Por sua vez, Luciano amplifica a questão, apontando a necessidade de uma ponte entre as cenas de Fortaleza e do Cariri, para um reforço da própria identidade da cultura cearense, aqui e fora do Estado. “Pernambuco fez isso de forma mais consistente e, se você observar no Brasil inteiro, cada lugar tem sua cena. O Cariri tá construindo a sua, e acho que o Ceará como um todo também. Mas há uma distância ainda muito grande entre o Cariri e Fortaleza, que não é de quilometragem. Essa distância precisa ser quebrada, pra fazer uma cena mais consistente. Pra isso é preciso apoio da mídia e do poder público. A gente percebe que houve esse apoio onde essa cena existe de modo mais consistente”. Que o som contagiante dos Zabumbeiros possa, então, ajudar nessa empreitada.

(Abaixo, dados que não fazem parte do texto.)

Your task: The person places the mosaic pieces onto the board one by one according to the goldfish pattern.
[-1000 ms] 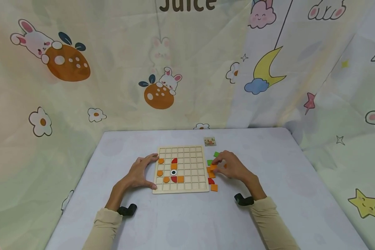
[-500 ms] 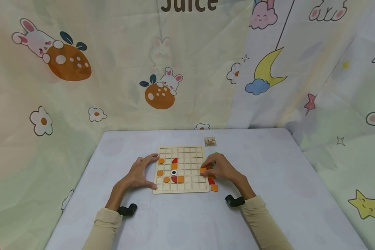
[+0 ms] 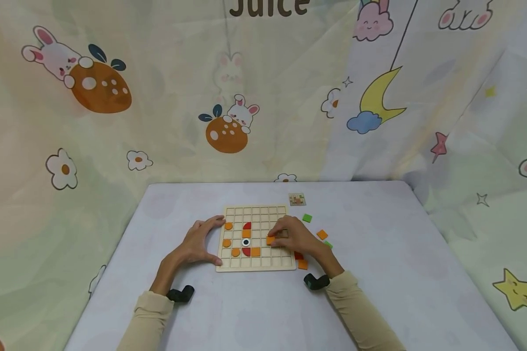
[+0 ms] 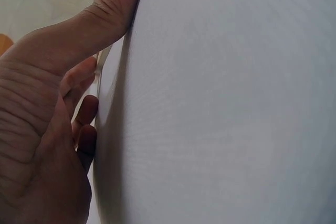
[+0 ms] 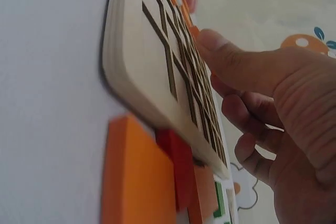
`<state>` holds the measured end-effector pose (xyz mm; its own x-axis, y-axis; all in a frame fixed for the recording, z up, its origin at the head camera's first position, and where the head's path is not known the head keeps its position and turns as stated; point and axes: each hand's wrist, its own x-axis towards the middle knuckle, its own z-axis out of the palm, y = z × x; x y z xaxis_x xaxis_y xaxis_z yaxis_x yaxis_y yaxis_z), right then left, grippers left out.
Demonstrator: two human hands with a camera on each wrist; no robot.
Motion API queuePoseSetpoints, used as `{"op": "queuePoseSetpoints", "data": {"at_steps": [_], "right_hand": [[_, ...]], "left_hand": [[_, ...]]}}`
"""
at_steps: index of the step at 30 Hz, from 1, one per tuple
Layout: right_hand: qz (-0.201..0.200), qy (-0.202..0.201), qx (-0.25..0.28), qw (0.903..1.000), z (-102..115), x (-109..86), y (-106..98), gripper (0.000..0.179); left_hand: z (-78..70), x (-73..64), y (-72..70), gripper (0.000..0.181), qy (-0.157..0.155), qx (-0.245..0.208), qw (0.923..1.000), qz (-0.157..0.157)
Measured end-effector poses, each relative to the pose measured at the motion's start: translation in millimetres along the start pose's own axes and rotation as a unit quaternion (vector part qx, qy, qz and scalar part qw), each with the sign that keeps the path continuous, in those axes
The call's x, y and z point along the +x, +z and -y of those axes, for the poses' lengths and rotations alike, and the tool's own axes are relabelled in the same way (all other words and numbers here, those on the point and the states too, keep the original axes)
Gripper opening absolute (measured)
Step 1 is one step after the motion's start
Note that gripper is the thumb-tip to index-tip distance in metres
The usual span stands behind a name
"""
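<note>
Orange tile [image 3: 270,240] has moved leftward over the board [image 3: 256,268].

The fingers [image 3: 278,226] of the right hand [image 3: 296,236] partly hide a flat orange tile [image 3: 270,241] between them, and that hand overlaps a flat red tile [image 3: 298,256] at its six o'clock; the small multicoloured card [image 3: 297,199], at one o'clock on the white bench [image 3: 254,312], is too tiny to read; in the right wrist view, the bottom edge cuts a blurred orange block [image 5: 147,182] at six o'clock
</note>
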<state>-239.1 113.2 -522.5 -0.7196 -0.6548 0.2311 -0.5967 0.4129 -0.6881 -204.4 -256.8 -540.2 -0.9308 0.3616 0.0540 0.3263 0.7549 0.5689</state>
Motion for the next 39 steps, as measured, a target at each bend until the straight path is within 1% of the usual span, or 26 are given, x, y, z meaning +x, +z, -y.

Serviço: Zabumbeiros Cariris.
Disco do grupo musical cearense. 15 faixas.
Lançamento independente.
Disponível mediante contato com o grupo, pelo e-mail zabumbeiros@yahoo.com.br ou pelo fone 88-9208-0847.

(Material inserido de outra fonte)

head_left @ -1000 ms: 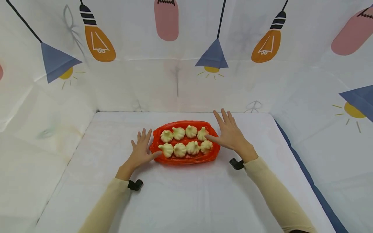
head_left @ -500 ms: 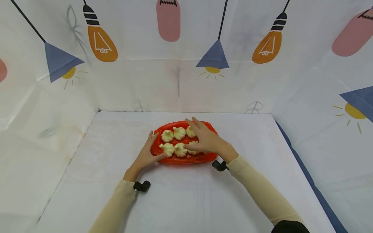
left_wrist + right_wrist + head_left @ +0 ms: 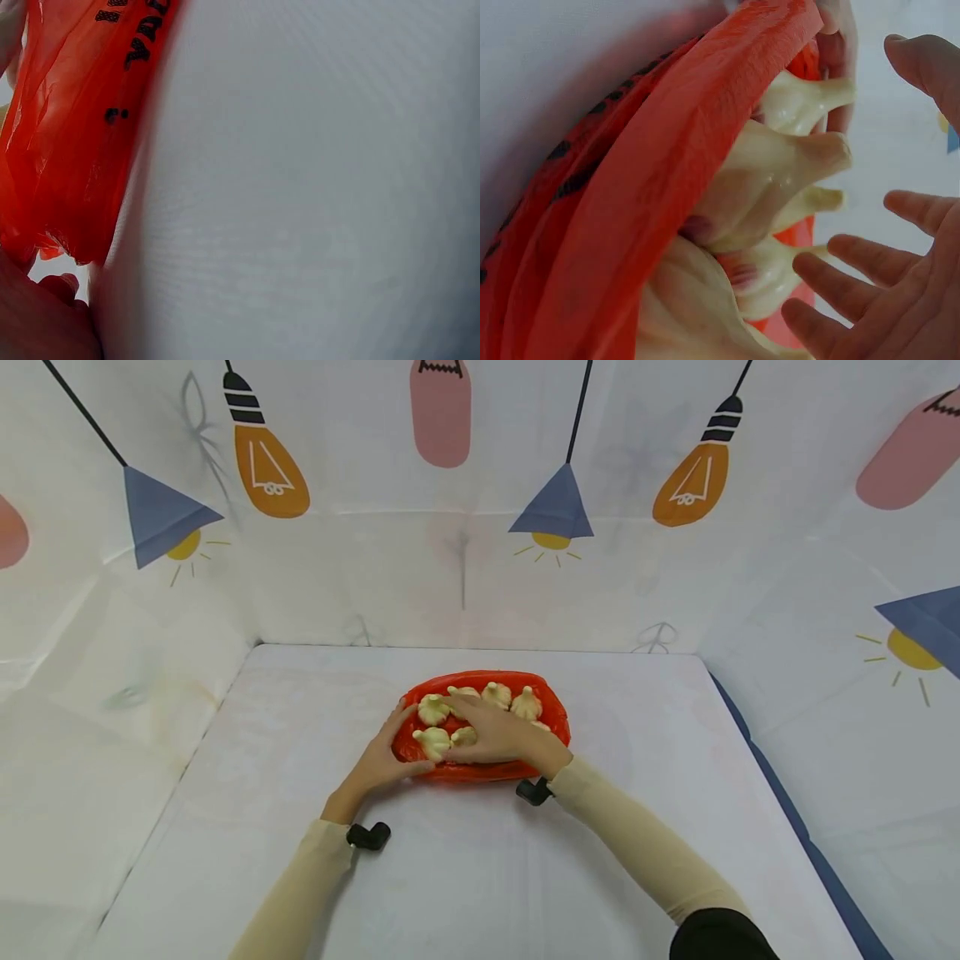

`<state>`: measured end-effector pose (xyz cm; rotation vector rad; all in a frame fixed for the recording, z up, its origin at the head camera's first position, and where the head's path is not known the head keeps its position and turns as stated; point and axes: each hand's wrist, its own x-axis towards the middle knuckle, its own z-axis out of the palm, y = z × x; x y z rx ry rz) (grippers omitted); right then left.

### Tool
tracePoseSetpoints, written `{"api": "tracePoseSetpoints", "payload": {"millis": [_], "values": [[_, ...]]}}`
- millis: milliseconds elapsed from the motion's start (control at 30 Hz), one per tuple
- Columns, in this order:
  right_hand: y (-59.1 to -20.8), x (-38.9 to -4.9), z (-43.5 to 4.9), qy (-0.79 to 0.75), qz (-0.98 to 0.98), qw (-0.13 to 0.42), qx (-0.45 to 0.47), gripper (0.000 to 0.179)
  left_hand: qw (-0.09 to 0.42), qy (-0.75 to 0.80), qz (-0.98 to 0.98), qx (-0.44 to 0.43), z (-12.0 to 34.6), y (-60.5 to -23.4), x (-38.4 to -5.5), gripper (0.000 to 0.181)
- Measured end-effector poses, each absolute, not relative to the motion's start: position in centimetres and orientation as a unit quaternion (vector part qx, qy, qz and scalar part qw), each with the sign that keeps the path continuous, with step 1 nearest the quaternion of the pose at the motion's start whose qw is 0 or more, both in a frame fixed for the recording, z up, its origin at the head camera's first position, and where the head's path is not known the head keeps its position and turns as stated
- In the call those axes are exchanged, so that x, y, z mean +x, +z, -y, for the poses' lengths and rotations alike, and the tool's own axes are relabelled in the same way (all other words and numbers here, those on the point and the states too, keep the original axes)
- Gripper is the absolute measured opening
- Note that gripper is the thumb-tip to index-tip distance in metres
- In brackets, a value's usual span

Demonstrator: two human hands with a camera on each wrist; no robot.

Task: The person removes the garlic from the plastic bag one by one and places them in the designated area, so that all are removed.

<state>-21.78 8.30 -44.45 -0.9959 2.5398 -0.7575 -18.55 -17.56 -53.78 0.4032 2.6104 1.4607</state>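
Two rows of pale garlic bulbs point(image 3: 432, 743) lie inside a red plastic bag point(image 3: 555, 714) with a thick rolled rim and dark print on its side. My left hand point(image 3: 378, 762) spans the bag's left end, its fingers and thumb spread along the rim. In the right wrist view its fingers point(image 3: 840, 45) are at the far rim. My right hand point(image 3: 491, 735) is over the middle-left bulbs with fingers apart, covering several of them. The right wrist view shows its straight fingers point(image 3: 855, 289) beside the bulbs, holding nothing.
The bag rests on a white-covered table point(image 3: 450, 877). A white curtain point(image 3: 360, 568) with printed lamps and bulbs hangs behind and at the sides. A dark blue strip point(image 3: 795, 827) runs along the table's right edge.
My right hand has swept left from the bag's right end over the bulbs, uncovering those at the right. My left hand has moved slightly right, up against the bag's left end.
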Motion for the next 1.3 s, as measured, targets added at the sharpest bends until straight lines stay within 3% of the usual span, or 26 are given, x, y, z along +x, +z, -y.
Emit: {"api": "tracePoseSetpoints", "payload": {"millis": [633, 967, 1300], "values": [[-46.4, -23.6, -5.6, -0.235, -0.862, 0.192, -0.407, 0.065, 0.084, 0.485, -0.859, 0.142, 17.8, -53.5, -18.6, 0.105], [-46.3, -24.3, -5.3, -0.266, -0.861, 0.246, -0.358, 0.052, 0.085, 0.480, -0.860, 0.148, 17.6, -53.9, -18.6, 0.107], [-46.4, -24.9, -5.0, -0.257, -0.860, 0.244, -0.367, 0.048, 0.078, 0.470, -0.864, 0.161, 17.4, -54.0, -18.5, 0.111]]}}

Além do site oficial da banda, www.zabumbeiroscariris.com.br, é possível ouvir 12 das 15 faixas do disco em www.palcomp3.com.br.
DALWTON MOURA
Repórter
É assim que se faz e se diferencia em arte no mundo atual. O POP como cultura de massa é uma realidade, mas o local em perspectiva universal iguala as pessoas no globo. O caminho da identidade que se opõe no ambiente da pós-modernidade em que tudo que é sólido, como antes, se desmancha no ar. E finalmente a dicotomia Cariri e Litoral Cearense. Além da raiz cultural que liga a região a Pernambuco, especialmente Recife, há uma política de Governo cearense que mais acelerou a dicotomia. Acontece que mesmo com os avanços de comunicações e estradas entre a capital e o Cariri, a rapidez com que a capital evoluiu, muito acima do interior, só ampliou a distância. O que intessa aí não é que houve evolução dos meios, pois de fato aconteceu,o problema é que a rápida evolução, em ritmo distinto, serve para aprofundar ainda mais as diferenças. Junte-se a isso, uma elite litorânea pós-moderna, autocentrada, querendo ganhar rios de dinheiro de qualquer modo, vendendo os terrenos para estrangeiros, apostando até no tráfico de droga e uma decandência geral e relativa da liderança do Cariri e de outras regiões. Por isso há duas semanas um post reclamava que um festival de música em Fortaleza não tinha espaço para o interior. Agora vem a premente necessidade dos valores do Cariri se expressarem e o melhor é que acontecesse naquilo que chamam de cultura Cearense. No estágio dos empresários de artes cearense eu não acredito, apenas com apoio do Estado e aí da Secretaria de Cultura das cidades do interior e a Estadual.